Jackson echoed her warning. “If the structural consequences of today’s paradigm shift mark a step in the wrong direction, then the practical consequences are a five-alarm fire that threatens to consume democratic self-governance and the normal operations of our Government.”

As written opinions go, the dissenters’ alarm was “definitely striking,” said Alison LaCroix, a legal historian at the University of Chicago.

“It’s a darker tone. It’s more of a warning,” LaCroix told CNBC in an interview about the three dissents, written by the only three justices nominated to the court by Democratic presidents.

In a 6-3 opinion along partisan lines, the Supreme Court on Monday ruled that presidents are immune from criminal prosecution on a case-by-case basis: Exempt when charges relate to “official” presidential acts and not exempt from charges of “unofficial” acts.

The immediate effect was to send special counsel Jack Smith’s criminal election fraud case against Trump back to U.S. District Judge Tanya Chutkan. She will have to rule on whether the criminal charges pertain to official acts Trump carried out as president, granting him immunity, or his private conduct.

The added complexity will almost certainly delay the trial until after the Nov. 5 election, a victory for Trump and the GOP.

Former US President and Republican presidential candidate Donald Trump awaits the start of proceedings in his criminal trial at Manhattan Criminal Court in New York City, on May 29, 2024.

Charly Triballeau | Via Reuters

Chief Justice John Roberts attempted to present the majority opinion as a modest move, LaCroix said, which is why the dissenters felt a need to deliver such notably fiery pushback.

“Chief Justice Roberts, in the way that he often does, tried to occupy a kind of middle ground of moderation and the court as an institution,” LaCroix said. “The dissents really point back at that and say, ‘Listen, you need to acknowledge or own that this is as big of a deal as it is.'”

As Sotomayor wrote, “the long-term consequences of today’s decision are stark.
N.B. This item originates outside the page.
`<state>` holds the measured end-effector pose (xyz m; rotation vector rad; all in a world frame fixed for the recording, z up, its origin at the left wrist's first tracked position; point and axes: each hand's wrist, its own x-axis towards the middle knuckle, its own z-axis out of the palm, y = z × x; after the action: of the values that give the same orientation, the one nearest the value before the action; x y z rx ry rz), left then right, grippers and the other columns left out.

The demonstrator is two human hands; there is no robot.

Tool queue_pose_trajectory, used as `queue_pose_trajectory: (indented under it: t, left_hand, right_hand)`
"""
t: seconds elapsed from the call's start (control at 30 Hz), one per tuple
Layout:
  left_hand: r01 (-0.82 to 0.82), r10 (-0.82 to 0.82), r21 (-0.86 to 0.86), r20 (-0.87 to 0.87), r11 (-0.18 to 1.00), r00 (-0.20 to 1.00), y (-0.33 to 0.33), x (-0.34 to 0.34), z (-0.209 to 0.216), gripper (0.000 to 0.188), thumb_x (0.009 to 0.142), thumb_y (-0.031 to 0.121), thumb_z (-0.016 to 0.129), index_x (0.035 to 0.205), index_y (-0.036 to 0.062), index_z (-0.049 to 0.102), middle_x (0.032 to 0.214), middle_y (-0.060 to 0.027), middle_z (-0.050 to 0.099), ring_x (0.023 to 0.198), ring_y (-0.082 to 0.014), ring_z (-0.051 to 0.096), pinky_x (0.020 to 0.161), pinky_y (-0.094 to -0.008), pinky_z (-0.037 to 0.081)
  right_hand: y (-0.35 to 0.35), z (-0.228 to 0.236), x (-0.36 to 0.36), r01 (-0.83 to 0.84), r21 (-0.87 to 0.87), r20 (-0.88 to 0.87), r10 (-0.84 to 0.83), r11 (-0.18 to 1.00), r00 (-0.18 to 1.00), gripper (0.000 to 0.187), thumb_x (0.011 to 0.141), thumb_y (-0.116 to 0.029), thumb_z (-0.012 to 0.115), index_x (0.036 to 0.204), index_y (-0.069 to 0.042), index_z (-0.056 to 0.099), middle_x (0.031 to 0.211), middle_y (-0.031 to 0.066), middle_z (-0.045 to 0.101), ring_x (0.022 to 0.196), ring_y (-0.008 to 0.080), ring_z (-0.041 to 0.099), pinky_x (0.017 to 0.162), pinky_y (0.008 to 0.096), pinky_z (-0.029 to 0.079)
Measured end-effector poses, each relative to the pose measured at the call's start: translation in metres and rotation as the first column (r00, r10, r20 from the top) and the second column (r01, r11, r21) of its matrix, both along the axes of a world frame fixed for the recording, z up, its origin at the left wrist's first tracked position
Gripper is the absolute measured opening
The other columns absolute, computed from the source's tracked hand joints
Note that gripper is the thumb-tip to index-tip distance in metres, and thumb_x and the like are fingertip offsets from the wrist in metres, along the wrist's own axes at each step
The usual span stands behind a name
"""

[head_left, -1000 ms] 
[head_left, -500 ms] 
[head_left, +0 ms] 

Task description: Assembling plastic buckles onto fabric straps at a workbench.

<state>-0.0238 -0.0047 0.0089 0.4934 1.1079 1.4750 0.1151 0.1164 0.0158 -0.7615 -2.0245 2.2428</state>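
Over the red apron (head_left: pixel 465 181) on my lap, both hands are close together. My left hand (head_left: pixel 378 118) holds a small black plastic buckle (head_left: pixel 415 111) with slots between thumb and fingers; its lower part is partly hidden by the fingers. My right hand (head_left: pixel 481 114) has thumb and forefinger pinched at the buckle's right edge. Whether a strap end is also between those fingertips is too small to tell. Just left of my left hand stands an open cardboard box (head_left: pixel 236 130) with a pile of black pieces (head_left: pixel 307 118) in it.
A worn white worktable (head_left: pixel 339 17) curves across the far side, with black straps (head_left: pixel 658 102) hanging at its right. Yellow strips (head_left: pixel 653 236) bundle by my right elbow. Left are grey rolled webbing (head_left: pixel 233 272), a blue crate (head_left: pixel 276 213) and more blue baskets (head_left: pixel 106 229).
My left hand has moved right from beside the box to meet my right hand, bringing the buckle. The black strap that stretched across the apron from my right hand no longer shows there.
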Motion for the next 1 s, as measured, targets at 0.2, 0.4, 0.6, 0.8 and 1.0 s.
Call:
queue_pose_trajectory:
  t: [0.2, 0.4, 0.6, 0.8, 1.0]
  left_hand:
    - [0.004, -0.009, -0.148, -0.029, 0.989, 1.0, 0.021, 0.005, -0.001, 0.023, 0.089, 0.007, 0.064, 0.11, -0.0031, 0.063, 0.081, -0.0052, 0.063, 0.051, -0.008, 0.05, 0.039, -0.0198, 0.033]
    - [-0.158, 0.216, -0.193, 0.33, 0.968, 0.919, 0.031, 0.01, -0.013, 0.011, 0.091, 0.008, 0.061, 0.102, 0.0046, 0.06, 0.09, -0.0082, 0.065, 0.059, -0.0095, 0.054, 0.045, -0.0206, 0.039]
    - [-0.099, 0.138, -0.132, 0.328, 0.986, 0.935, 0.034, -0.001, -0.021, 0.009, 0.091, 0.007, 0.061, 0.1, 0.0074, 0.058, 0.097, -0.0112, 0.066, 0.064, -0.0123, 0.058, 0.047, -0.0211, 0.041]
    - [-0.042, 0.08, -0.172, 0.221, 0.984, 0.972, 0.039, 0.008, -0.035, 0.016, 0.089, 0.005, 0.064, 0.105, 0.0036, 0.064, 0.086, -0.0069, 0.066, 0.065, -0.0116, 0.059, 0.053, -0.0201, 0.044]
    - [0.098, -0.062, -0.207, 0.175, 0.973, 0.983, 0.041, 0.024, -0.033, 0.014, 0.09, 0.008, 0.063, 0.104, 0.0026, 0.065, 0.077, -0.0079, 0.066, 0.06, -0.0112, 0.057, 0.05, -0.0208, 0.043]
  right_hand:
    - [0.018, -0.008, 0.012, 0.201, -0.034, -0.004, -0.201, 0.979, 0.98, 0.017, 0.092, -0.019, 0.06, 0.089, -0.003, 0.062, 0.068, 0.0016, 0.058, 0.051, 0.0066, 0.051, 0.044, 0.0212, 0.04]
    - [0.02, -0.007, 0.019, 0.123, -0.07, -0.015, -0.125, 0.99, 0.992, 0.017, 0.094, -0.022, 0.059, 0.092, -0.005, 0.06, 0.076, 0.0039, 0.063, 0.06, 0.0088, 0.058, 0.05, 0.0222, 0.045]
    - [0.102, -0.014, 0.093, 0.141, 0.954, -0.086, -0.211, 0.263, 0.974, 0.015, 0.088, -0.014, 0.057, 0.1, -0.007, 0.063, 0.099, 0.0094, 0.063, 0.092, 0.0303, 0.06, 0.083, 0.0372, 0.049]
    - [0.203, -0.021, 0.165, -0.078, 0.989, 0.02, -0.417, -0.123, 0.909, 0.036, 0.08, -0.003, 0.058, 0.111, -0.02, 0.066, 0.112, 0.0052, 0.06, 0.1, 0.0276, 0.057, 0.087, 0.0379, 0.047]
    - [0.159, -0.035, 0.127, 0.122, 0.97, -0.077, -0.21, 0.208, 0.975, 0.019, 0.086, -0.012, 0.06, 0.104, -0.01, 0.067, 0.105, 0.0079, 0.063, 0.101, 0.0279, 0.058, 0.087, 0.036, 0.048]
The Court effectively creates a law-free zone around the President, upsetting the status quo that has existed since the Founding,”

The dissenters, all of whom were appointed by Democratic presidents, argued that the ruling will expand executive power beyond anything the justices can imagine today.

They also laid out several hypothetical scenarios of presidential crimes that they claimed would now be difficult or impossible to prosecute.

If the president “orders the Navy’s Seal Team 6 to assassinate a political rival? Immune,” wrote Sotomayor. “Organizes a military coup to hold onto power? Immune. Takes a bribe in exchange for a pardon? Immune. Immune, immune, immune.”

More CNBC news on Supreme Court rulings

Whether a president is immune “from legal liability for murder, assault, theft, fraud, or any other reprehensible and outlawed criminal act” will now “always and inevitably be: It depends,” wrote Jackson.

“Even if these nightmare scenarios never play out, and I pray they never do, the damage has been done,” Sotomayor added.

LaCroix said that while these hypotheticals are extreme and “obviously rhetorical,” they are not complete hyperbole.

“I think what we’ve seen in the last five or six years is that anything someone can come up with as a hypothetical, increasingly, is something that actually happens or might happen,” she said.

“We’ve seen a lot of norms just get blown away. I feel like the lesson of the last half-decade or so has been, don’t assume that anything is completely off the table.”